**Task directions:**
Your answer should hold only the lines from the start of the data below through the line with "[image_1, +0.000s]", copied exactly, with pictures left out.
^^^^^^^^^^^^^^^^
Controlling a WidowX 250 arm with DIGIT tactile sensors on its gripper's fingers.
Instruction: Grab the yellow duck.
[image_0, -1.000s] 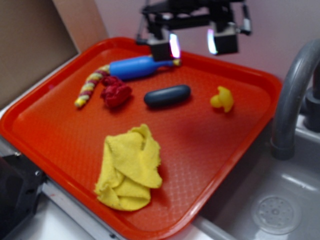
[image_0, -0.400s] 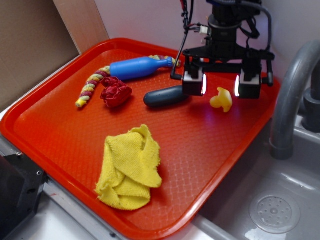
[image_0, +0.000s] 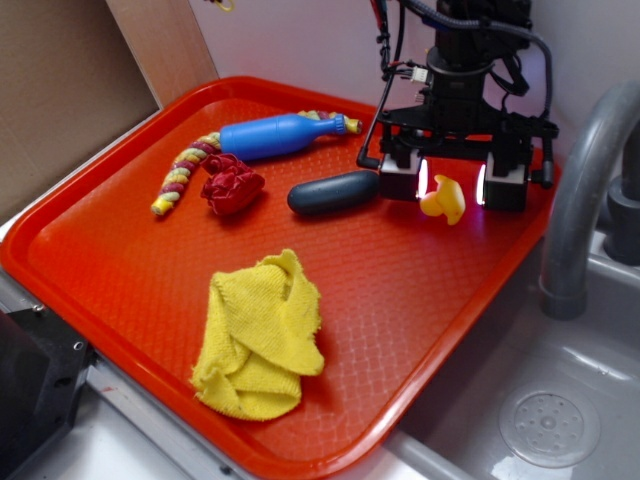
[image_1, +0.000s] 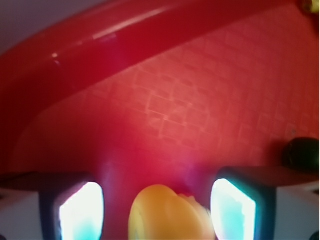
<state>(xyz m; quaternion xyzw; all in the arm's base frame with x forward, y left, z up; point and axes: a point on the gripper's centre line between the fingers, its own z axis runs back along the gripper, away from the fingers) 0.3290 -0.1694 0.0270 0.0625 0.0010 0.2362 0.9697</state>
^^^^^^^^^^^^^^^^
**Task solution:**
Controlling a WidowX 250 arm with DIGIT tactile sensors on its gripper's fingers.
Instruction: Grab the yellow duck.
[image_0, -1.000s] 
[image_0, -0.400s] 
[image_0, +0.000s] 
[image_1, +0.000s] 

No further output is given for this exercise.